Usaha Benny berbuah manis, gaya baru The Rollies berhasil menghentak blantika musik Indonesia dengan aliran barunya. Brass Rock yang menggabung unsur funk, soul, blues, dan rock.
Kiprah mereka bahkan hingga ke Singapura. Sampai bar dan klub malam di pusat kota. Acara rutin di Bioskop Capitol, menjadikan mereka semakin terkenal.
Phillips Singapura mengontrak mereka. Dua album ditelurkan. Satunya irama keroncong, satunya lagi cover lagu terkenal luar negeri dengan gaya mereka sendiri.
Album mereka laris di Singapura, musik mereka diminati hingga ke Malaysia, Thailand, dan Jepang.
Dekade 70an adalah masa keemasan.
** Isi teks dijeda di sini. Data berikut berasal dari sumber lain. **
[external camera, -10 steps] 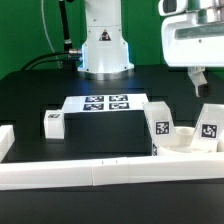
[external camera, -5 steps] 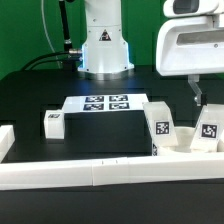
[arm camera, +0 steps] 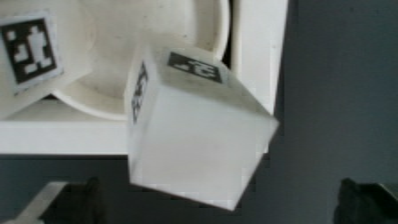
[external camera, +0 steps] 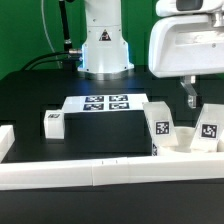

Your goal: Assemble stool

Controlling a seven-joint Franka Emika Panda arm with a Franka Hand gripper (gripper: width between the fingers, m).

The Rollies berada di atas angin pada saat godaan narkoba datang menerpa. Tiga personel kena dampak, Deddy, Iwan, dan Gito.
Masa depan The Rollies terancam. Berimbas kepada kualitas buruk bermusik. Malas Latihan, sibuk pesta, dan tampil tidak maksimal. Benny pun muncul sebagai pimpinan.
Iwan dan Gito diskors hingga berkomitmen untuk tidak lagi menyentuh narkoba. Sementara Deddy memilih mundur karena sering overdosis. Posisinya diganti dengan Oetje F. Tekol. Pada masa ini, masuk pula Jimmy Manoppo sebagai drummer.
Setelah kasus narkoba, mereka kembali bikin album lagi. Di panggung manggung, mereka adalah raja. Penggemarnya tersebar dari Aceh ke Papua. Rekor mereka juga tidak kira-kira. Pernah dalam sekali tur, 30 kota sekaligus.
Susah untuk mengakui jika The Rollies bukan band yang besar. Mereka penuh talenta. Dimulai dari British Rock yang sedang digemari, mereka rajin melakukan eksperimen.
Album keroncong yang dihasilkan membuktikan betapa luasnya kemampuan bermusik mereka. Ini belum termasuk bereksperimen dengan musik tradisional Nusantara.
Gamelan bali, rebab, gambang, kendang, gong, saron, semuanya dijadikan satu dalam lagu Manuk Dadali versi The Rollies. Lagu-lagu mereka adalah eksplorasi yang menggairahkan.